Whenever a line in the material below includes "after", copy that line.
· · ·
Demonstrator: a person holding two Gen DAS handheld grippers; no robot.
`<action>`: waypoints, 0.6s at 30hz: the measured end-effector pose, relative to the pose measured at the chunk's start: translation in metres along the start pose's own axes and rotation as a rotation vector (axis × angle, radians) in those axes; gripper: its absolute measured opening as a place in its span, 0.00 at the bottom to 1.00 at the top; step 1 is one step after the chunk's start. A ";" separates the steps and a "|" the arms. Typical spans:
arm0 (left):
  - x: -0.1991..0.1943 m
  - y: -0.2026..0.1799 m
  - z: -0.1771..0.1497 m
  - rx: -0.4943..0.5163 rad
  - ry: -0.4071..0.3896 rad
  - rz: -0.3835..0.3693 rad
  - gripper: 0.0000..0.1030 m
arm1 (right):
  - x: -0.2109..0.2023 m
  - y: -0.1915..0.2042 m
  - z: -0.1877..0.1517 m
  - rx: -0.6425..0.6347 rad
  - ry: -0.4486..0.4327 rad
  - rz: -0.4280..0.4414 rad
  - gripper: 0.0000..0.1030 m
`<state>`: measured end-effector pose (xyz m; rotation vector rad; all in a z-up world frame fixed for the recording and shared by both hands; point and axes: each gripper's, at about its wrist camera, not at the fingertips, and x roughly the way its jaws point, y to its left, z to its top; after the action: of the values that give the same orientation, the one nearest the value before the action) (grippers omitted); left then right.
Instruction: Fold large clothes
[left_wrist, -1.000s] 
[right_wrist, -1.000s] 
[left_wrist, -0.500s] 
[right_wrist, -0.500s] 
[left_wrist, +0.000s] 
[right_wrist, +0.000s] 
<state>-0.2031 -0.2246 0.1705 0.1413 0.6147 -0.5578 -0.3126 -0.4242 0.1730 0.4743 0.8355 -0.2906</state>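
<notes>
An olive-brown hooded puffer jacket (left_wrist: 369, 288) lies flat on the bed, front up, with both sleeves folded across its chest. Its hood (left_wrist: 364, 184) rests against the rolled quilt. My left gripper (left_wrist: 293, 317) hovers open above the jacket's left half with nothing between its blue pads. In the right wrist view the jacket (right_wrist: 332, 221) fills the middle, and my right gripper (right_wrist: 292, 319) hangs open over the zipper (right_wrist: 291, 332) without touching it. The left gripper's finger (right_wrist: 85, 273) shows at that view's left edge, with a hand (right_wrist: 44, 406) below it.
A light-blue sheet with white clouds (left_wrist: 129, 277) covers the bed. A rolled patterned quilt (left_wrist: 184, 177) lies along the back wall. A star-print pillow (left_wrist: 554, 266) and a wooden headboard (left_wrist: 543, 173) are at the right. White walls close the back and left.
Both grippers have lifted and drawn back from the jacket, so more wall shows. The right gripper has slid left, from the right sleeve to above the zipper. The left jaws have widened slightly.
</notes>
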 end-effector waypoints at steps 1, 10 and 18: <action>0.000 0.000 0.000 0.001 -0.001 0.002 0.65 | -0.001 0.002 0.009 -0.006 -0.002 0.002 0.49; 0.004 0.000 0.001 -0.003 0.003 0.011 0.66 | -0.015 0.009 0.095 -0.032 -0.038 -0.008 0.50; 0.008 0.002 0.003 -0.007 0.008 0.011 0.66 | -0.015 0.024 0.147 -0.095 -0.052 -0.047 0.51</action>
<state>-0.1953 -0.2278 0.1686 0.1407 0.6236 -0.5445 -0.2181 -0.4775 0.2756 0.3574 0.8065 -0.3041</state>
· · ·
Solved exercise.
`<action>`: waypoints, 0.6s at 30hz: the measured end-effector pose, relative to the pose measured at the chunk's start: translation in metres along the start pose's own axes and rotation as a rotation vector (axis × angle, radians) in those axes; gripper: its absolute measured opening as a place in its span, 0.00 at the bottom to 1.00 at the top; step 1 is one step after the chunk's start. A ";" separates the steps and a "|" the arms. Typical spans:
`<state>`: measured end-effector pose (xyz m; rotation vector rad; all in a z-up world frame fixed for the recording and shared by both hands; point and axes: each gripper's, at about its wrist camera, not at the fingertips, and x roughly the way its jaws point, y to its left, z to its top; after the action: of the values that give the same orientation, the one nearest the value before the action) (grippers omitted); left then right.

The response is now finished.